*TASK GOAL*
In the material below, some lines carry "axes". Copy each such line.

*** Begin section ***

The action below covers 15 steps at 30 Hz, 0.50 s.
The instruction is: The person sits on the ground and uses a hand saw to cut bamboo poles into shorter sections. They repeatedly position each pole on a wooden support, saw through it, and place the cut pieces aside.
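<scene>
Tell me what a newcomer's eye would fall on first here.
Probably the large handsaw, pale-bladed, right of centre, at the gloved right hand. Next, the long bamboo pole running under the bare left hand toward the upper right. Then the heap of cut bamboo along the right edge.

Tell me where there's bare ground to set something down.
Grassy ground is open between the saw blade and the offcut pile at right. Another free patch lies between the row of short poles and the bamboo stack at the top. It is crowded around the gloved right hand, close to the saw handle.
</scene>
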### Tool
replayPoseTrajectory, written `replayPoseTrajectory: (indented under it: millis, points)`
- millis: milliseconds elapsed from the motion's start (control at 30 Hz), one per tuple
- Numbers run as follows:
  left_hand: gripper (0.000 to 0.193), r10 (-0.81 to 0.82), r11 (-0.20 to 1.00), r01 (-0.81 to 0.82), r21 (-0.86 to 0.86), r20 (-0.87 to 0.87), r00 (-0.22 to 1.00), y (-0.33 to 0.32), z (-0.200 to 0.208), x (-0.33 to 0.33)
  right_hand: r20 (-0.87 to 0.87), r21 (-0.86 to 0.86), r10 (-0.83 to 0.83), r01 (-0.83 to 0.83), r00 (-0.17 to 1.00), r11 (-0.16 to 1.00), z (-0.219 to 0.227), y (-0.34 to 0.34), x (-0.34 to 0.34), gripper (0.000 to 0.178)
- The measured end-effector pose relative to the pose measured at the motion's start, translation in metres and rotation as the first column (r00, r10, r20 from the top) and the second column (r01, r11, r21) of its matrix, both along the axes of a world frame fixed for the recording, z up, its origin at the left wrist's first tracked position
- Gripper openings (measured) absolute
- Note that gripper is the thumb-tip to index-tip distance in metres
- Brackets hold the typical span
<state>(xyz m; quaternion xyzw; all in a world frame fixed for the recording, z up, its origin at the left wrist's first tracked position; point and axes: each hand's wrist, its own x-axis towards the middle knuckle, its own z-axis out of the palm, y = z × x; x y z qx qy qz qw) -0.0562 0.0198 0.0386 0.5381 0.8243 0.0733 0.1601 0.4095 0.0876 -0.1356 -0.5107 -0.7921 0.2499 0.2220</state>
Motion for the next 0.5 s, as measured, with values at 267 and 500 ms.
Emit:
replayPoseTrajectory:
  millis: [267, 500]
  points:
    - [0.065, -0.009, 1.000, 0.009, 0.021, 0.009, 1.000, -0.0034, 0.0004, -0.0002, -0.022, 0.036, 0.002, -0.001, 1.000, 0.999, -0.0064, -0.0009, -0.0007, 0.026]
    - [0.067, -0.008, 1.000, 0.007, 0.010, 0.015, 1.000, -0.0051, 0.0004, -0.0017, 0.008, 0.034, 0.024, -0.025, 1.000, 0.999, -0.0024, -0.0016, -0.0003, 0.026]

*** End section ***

*PROBLEM SOLUTION*
- The measured end-effector pose relative to the pose measured at the motion's start, translation in metres and rotation as the first column (r00, r10, r20 from the top) and the second column (r01, r11, r21) of its matrix, both along the axes of a world frame fixed for the recording, z up, its origin at the left wrist's first tracked position
<state>(xyz m; quaternion xyzw; all in a world frame fixed for the recording, z up, its origin at the left wrist's first tracked position; point and axes: each hand's wrist, its own x-axis towards the middle knuckle, its own z-axis out of the palm, y = z × x; x y z qx qy qz qw) -0.0562 0.0198 0.0386 0.5381 0.8243 0.0733 0.1601 0.4095 0.0876 -0.1356 -0.5107 -0.7921 0.2499 0.2220</state>

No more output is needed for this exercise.